**ACTIVITY:** How many lines in the entries below contain "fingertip"? Answer with the number only.

**Extracted data entries:**
━━━━━━
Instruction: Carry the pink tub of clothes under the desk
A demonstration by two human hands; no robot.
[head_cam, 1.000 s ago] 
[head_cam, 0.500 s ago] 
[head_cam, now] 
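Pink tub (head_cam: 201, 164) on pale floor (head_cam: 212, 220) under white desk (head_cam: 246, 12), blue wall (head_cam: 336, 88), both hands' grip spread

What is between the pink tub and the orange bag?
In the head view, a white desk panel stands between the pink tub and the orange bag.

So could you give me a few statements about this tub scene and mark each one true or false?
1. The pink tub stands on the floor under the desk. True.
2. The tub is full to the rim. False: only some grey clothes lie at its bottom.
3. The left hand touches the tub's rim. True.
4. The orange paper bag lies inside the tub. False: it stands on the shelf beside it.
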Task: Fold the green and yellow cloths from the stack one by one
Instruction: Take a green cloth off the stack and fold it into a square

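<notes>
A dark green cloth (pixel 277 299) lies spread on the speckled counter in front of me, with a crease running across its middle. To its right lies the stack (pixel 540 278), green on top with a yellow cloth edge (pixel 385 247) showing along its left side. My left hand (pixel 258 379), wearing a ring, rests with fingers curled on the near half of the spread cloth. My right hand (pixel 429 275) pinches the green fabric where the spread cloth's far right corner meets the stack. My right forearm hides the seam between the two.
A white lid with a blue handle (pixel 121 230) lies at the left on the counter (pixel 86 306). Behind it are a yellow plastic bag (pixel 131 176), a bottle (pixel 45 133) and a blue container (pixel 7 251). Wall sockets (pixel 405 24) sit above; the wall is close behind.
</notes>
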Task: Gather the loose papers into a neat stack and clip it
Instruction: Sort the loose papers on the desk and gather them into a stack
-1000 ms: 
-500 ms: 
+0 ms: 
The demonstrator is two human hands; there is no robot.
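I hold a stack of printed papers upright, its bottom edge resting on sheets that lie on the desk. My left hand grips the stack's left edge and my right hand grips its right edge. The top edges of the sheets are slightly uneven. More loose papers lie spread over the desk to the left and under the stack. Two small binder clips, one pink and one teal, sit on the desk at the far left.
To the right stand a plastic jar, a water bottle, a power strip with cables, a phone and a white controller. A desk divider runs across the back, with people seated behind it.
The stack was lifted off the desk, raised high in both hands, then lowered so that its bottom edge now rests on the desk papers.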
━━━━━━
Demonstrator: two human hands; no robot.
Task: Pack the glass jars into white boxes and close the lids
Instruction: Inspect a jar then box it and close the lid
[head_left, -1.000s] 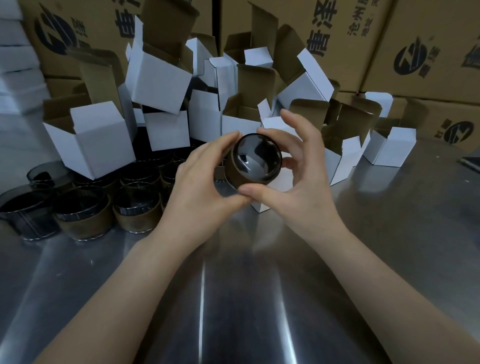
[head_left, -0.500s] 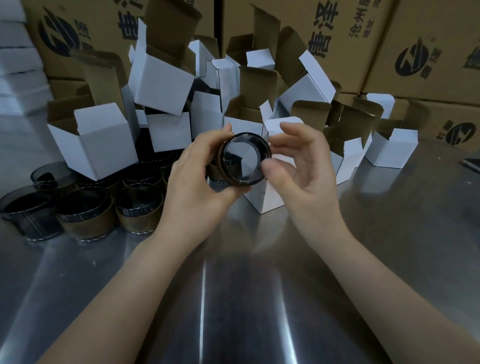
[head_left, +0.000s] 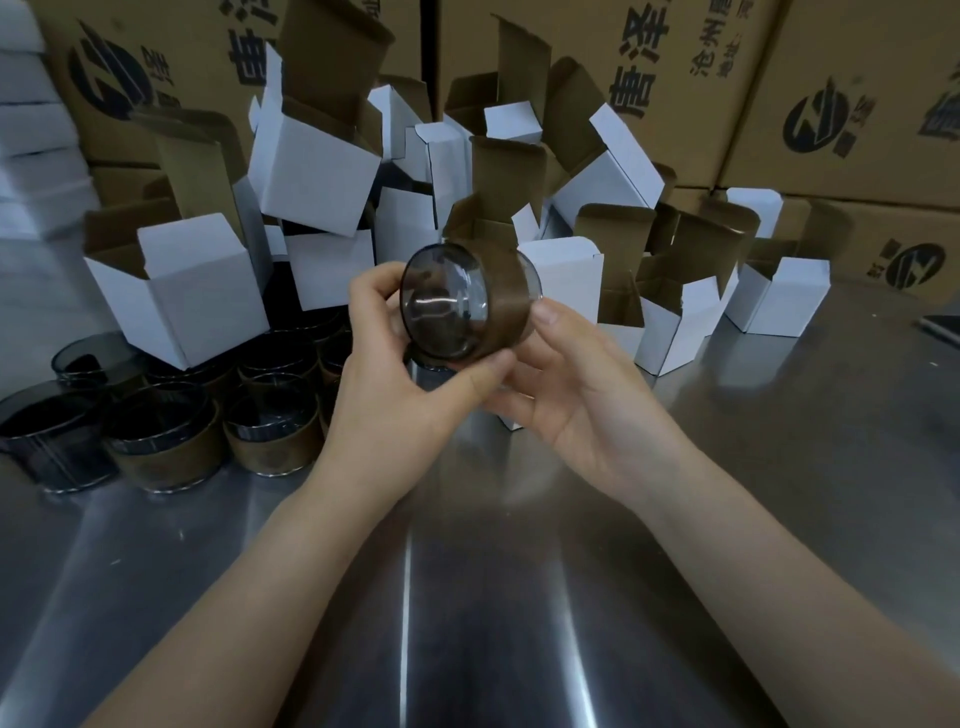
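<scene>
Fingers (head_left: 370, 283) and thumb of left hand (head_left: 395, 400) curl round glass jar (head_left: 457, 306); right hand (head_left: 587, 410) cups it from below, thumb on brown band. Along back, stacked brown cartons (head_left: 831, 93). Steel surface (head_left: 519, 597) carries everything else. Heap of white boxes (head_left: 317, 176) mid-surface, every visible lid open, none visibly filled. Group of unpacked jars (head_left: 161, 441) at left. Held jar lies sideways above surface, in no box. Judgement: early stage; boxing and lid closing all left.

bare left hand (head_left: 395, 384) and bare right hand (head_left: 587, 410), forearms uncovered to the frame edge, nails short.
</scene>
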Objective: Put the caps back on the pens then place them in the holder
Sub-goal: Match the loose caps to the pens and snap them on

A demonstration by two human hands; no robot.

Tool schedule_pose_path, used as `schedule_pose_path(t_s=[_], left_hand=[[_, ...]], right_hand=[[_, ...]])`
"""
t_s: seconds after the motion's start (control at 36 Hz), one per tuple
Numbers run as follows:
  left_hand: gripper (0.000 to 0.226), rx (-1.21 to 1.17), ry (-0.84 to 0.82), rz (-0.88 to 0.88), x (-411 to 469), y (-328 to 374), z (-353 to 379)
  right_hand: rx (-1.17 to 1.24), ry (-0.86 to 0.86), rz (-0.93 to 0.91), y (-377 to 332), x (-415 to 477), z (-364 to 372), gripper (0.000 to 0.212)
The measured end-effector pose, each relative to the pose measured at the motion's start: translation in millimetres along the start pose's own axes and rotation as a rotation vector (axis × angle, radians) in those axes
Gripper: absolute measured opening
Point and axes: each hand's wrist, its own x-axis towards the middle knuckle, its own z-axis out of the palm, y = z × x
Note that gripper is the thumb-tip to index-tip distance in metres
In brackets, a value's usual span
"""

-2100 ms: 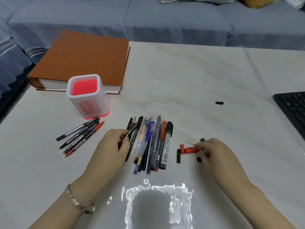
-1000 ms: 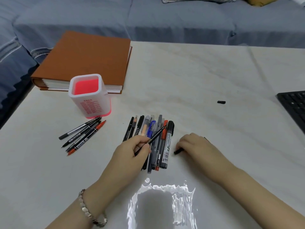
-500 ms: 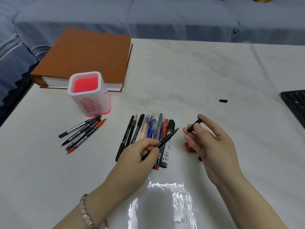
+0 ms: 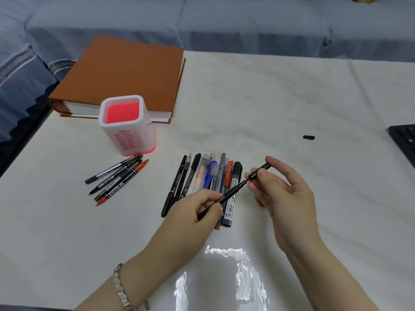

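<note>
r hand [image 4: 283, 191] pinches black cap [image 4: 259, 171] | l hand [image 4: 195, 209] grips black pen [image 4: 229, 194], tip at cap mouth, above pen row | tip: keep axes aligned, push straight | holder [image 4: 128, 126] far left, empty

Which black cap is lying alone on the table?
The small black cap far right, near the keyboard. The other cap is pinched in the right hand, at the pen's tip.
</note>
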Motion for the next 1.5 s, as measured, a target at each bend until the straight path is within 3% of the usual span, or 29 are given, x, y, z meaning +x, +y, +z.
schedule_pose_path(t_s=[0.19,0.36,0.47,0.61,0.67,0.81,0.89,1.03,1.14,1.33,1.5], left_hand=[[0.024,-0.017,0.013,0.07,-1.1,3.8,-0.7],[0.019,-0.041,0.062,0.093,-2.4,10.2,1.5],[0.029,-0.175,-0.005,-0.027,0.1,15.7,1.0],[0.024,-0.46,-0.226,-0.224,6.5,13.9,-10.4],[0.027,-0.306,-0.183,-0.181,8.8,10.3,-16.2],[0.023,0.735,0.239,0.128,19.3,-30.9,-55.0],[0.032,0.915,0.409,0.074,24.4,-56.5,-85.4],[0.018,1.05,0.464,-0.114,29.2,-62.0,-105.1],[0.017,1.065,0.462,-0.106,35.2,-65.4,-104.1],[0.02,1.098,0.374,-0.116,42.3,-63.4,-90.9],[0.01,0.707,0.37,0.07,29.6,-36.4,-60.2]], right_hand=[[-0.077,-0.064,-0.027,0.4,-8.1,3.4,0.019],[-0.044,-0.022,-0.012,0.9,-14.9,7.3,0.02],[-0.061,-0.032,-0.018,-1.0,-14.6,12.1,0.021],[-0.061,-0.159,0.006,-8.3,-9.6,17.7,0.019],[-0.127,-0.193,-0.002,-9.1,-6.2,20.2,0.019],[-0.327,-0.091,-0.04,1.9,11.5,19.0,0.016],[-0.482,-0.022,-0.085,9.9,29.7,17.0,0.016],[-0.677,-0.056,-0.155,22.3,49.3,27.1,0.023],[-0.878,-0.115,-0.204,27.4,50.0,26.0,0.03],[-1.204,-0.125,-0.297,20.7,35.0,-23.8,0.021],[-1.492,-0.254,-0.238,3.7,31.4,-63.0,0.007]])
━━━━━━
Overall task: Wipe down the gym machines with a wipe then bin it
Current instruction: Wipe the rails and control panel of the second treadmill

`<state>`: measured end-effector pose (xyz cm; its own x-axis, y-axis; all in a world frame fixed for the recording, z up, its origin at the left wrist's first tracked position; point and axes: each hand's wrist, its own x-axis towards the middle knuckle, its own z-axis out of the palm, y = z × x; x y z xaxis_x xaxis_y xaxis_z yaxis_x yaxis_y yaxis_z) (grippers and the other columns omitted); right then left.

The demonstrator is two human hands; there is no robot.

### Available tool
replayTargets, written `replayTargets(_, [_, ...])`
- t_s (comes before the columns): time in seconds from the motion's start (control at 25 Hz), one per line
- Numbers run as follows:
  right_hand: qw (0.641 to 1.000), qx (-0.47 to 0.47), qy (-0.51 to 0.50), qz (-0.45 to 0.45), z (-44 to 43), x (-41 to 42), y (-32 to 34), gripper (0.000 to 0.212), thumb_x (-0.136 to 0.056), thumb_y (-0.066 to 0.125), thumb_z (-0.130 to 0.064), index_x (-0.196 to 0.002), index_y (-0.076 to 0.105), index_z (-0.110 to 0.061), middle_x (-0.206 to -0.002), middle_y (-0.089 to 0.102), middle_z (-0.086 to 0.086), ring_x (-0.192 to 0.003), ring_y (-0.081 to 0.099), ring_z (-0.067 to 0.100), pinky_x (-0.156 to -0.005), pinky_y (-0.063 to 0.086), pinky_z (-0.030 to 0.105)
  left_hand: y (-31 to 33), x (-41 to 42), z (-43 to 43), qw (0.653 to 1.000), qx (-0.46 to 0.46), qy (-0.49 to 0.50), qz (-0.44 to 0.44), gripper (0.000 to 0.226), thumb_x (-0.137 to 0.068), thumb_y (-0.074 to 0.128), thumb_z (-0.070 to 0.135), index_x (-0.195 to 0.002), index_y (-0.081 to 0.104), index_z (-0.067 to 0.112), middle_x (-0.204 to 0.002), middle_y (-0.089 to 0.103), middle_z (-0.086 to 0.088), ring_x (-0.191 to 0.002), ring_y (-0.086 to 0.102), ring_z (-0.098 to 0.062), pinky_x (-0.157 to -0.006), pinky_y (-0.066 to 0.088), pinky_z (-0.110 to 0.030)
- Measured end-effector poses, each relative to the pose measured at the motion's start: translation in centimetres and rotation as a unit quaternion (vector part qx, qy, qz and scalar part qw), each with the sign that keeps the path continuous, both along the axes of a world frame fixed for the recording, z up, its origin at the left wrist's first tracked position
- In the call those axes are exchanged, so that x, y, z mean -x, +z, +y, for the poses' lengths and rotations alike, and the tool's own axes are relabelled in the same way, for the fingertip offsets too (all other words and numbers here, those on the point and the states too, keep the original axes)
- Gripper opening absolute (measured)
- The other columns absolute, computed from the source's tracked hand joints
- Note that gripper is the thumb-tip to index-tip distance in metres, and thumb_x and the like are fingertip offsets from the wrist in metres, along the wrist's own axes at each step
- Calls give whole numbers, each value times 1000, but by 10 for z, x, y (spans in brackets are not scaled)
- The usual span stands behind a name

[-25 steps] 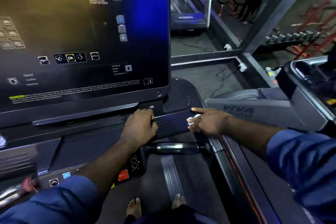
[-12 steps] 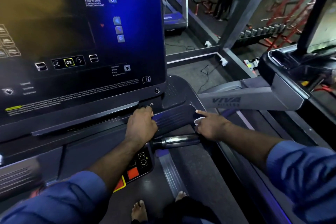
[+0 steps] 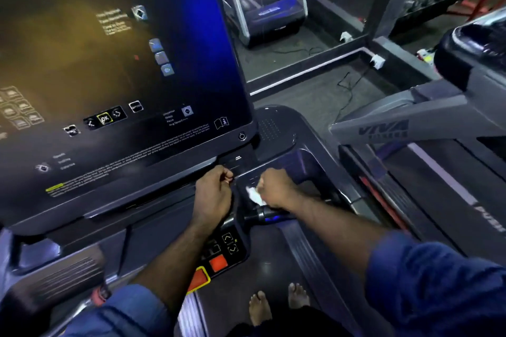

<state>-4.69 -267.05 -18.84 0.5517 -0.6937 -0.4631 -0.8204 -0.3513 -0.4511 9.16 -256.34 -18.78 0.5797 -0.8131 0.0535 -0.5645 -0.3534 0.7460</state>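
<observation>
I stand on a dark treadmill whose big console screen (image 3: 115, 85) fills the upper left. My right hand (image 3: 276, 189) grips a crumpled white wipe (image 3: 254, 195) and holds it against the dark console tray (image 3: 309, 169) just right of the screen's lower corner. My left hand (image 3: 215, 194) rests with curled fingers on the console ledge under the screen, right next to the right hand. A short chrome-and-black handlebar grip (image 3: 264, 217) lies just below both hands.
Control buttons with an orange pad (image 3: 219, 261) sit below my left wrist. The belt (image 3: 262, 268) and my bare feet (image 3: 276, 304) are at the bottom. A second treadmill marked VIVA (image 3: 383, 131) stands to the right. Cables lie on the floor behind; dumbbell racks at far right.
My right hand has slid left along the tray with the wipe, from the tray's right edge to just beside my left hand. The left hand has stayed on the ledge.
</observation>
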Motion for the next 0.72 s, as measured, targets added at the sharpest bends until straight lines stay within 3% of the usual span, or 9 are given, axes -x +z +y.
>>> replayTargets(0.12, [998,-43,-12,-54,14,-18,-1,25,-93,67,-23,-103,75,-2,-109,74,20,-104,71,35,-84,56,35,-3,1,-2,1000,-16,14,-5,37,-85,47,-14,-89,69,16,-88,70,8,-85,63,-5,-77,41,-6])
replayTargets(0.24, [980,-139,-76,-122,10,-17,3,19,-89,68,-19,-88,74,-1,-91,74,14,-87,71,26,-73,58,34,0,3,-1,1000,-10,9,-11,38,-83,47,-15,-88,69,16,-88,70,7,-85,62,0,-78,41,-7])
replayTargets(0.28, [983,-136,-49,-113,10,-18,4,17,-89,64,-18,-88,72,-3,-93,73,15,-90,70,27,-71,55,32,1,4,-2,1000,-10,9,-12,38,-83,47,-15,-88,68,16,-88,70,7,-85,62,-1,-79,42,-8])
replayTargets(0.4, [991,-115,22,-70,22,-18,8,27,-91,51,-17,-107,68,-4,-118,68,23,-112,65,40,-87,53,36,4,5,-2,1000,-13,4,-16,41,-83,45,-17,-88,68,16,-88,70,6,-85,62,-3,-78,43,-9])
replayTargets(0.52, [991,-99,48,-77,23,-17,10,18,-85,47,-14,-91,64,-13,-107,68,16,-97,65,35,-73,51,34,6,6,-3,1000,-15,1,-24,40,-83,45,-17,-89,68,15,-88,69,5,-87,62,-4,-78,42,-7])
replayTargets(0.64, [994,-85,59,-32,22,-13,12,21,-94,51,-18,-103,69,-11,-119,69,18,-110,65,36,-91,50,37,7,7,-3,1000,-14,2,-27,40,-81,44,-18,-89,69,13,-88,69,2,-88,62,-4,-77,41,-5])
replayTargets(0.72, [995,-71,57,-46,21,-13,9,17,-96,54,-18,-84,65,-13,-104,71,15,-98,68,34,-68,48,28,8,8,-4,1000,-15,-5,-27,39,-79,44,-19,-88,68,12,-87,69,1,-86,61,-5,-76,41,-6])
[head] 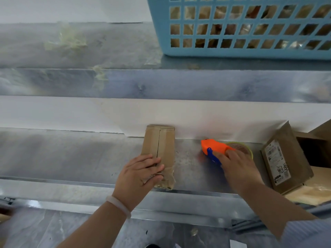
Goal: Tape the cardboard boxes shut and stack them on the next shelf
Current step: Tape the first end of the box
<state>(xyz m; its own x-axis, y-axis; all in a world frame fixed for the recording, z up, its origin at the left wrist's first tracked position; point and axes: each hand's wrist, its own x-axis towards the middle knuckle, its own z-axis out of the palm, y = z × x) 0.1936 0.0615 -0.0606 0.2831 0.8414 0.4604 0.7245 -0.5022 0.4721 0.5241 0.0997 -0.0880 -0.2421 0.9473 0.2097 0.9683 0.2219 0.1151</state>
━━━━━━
**WRITTEN ANSWER:** 2